Japanese hip-hop dancer

Kyoka Yamamoto (Japanese: 山本恭華,きょうか ; born April 24, 1996) is a Japanese hip-hop dancer and model from Osaka, Japan. She is best known as a part of the dance duo Rushball, formed in June 2004 with her partner Maika. She is the first non-breaking dancer to be included on the global roster of Red Bull Dancers, a group of street dancers sponsored by Red Bull.

== Biography ==

=== Early life ===
Born in 1996 as the youngest of three siblings, Kyoka followed in her brothers' footsteps by training in karate. She brings the discipline and mindset of martial arts into her dance.

=== Career ===
Kyoka began dancing in 2002. She participated in her first dance competition at the age of eight. In addition to hip-hop, she also performs jazz and soul dance styles. She has been an active participant in underground hiphop dance scene for nearly two decades. Her dance career has been notably influenced by her instructors Wild Cherry and D'oam.

Kyoka was the lead in Step Out, a three-episode series produced by Red Bull, in which she trained in shorinji martial arts, capoeira, and flamenco. She was also featured in Season 1 of The Ins and Outs Show by Red Bull, a series that spotlights four emerging women in Japan's music and dance scene.

Kyoka was also part of the Japanese dance crew Nineties, which includes a collective of close friends and notable dancers such as Ibuki (from Bad Queen), Ruu, Kazane, Katsuya, Momoca, Alex, TwinTwiggz, PrinceTwiggz, Taisuke, and her brother Youki.

In 2022, Kyoka competed in the Chinese dance competition television program Street Dance of China Season 5, where she finished as the runner-up and became the first foreign female dancer to achieve this title in the show's history. As of 2025, she is a member of Osaka Ojo Gang, a team featured on the Korean reality dance competition show World of Street Woman Fighter. Osaka Ojo Gang claimed the championship in the live finale aired on July 22, 2025, topping AG SQUAD and MOTIV.
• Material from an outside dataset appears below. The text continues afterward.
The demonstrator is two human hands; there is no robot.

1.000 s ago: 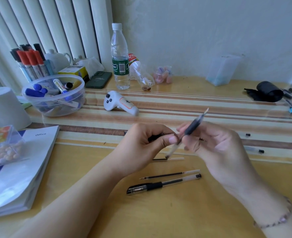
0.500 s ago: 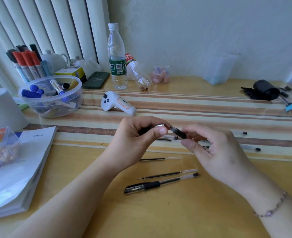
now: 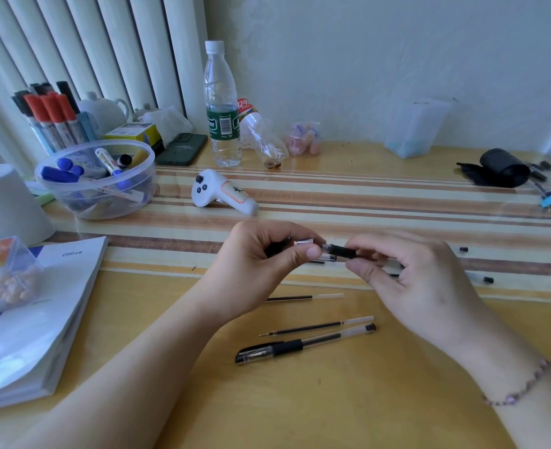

Apart from her dance career, Kyoka also worked as a model and collaborated with major brands.

=== Rushball ===
Hailing from Osaka, Kyoka and Maika began their dance journey at a young age, meeting in a local dance studio when they were eight and six, respectively. The name Rushball was chosen by Maika's mother to represent "powerful kids who can dance like a bouncing ball".

Rushball gained international recognition in March 2012 when they placed second at the prestigious Juste Debout dance competition in France. At the time, Kyoka and Maika were just 14 and 16 years old, respectively. Four years later, the duo secured a 4–0 victory and made history by becoming the first Japanese crew to win the Juste Debout title in 2016. The duo continued their success by winning the World Dance Colosseum in the hip hop category in Tokyo in 2019, and again in 2024.

In 2023, Rushball also won the 2-on-2 Open-Styles battles at the Circle Dance Lab, defeating a lineup of prominent dancers including Zyko, Poppin C, Nelson, and Da Switch.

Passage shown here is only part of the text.